Centerpieces of the network’s new programming include the Cirque du Soleil Variety Show, 13 one-hour episodes scheduled to begin in the second quarter of 2004; The Reality of Reality, five one-hour segments that will examine TV’s hottest genre, set for the third quarter; The Sexiest Moments in Film and Television, five one-hour segments, set for third quarter 2004; The TV Revolution, five one-hour segments, a look at TV’s most important shows, set for second quarter 2004; The Greatest TV Characters of All Time, five one-hour segments, set for third quarter 2004; and the previously announced reality makeover series Queer Eye for the Straight Guy, 12 one-hour episodes scheduled to begin this July.

High on the presentation’s agenda was an assurance by Jeff Gaspin, who not only heads Bravo but also is NBC’s head of alternative programming, that the cable network will continue to focus on arts and entertainment rather than become a home for repurposed NBC programming.

“Will we become a repurposing network? Will we change [Bravo] from an arts and entertainment network?” he asked rhetorically. “The answer to both questions is no.”

Mr. Gaspin predicted double-digit increases for Bravo-at a “minimum”-in this yea
r’s upfront.

When NBC and Bravo air this year’s Best Picture Oscar winner, Chicago, in the 2005-06 season there will be approximately 15 minutes of new footage that wasn’t included in the theatrical version, including at least one additional Queen Latifah song, Mr. Gaspin said.

NBC’s The West Wing will have its basic cable premiere this August on Bravo. Mr. Gaspin intends to air it with such politically themed theatrical features as Absolute Power and The American President.

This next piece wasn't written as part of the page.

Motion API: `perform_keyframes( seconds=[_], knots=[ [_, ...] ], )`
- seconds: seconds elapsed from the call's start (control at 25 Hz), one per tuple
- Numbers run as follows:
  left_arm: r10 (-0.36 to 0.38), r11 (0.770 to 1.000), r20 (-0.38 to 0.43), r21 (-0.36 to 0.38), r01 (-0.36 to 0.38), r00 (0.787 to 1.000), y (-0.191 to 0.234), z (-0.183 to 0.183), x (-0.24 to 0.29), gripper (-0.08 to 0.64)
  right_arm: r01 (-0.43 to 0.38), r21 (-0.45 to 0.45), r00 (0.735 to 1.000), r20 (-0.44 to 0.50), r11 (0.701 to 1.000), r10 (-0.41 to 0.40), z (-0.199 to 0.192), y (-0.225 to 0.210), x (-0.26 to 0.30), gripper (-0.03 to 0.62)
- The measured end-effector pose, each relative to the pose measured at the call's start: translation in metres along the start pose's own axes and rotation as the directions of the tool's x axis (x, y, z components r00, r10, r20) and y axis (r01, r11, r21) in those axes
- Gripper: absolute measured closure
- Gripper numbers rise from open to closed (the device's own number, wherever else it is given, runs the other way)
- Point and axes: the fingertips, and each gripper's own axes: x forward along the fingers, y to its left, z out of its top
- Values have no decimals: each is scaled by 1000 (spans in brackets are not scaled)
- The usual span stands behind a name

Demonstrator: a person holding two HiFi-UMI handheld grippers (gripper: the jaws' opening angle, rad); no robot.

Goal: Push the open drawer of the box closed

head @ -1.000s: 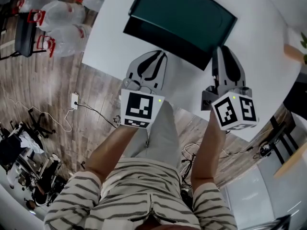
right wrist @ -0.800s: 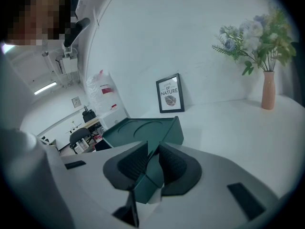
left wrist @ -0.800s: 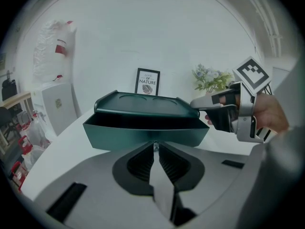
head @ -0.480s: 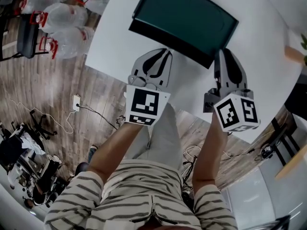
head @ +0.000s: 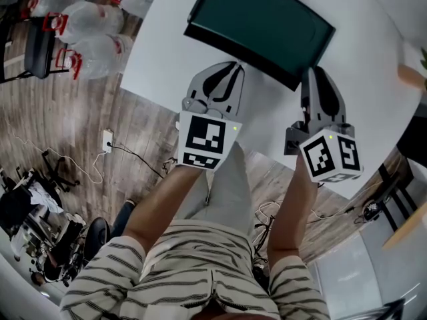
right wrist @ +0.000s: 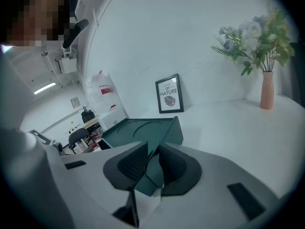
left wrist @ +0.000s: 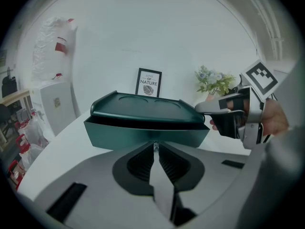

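On the white round table, above a wood floor with filled plastic bags, a framed print and a vase of flowers stand behind a dark green box. Its drawer juts slightly out (contents hidden). The left gripper, jaws pressed together, meets the drawer front; the right gripper pinches the box's corner

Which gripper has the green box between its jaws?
The right gripper: a corner of the green box sits between its jaws. The left gripper has jaws together, empty.
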Motion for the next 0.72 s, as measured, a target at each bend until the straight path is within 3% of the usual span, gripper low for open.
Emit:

Eszterhas to Write Script for ESPN Movie: Controversial Hollywood screenwriter Joe Eszterhas (Basic Instinct, Showgirls), whose 14 films have grossed more than a billion dollars at the box office, will write the script for ESPN’s third original movie, The Ice Bowl. The movie will premiere on ESPN Saturday, Dec. 13, at 9 p.m. (ET).

Initiative Media Promotes Koerner: Stacey Lynn Koerner has been promoted to executive VP and director of global research integration for Initiative Media Worldwide.

Ms. Koerner had held the position of senior VP, director, broadcast research.

She will continue to be based in New York and will report to David Ernst, executive VP and director of IM Solutions, Initiative Media North America.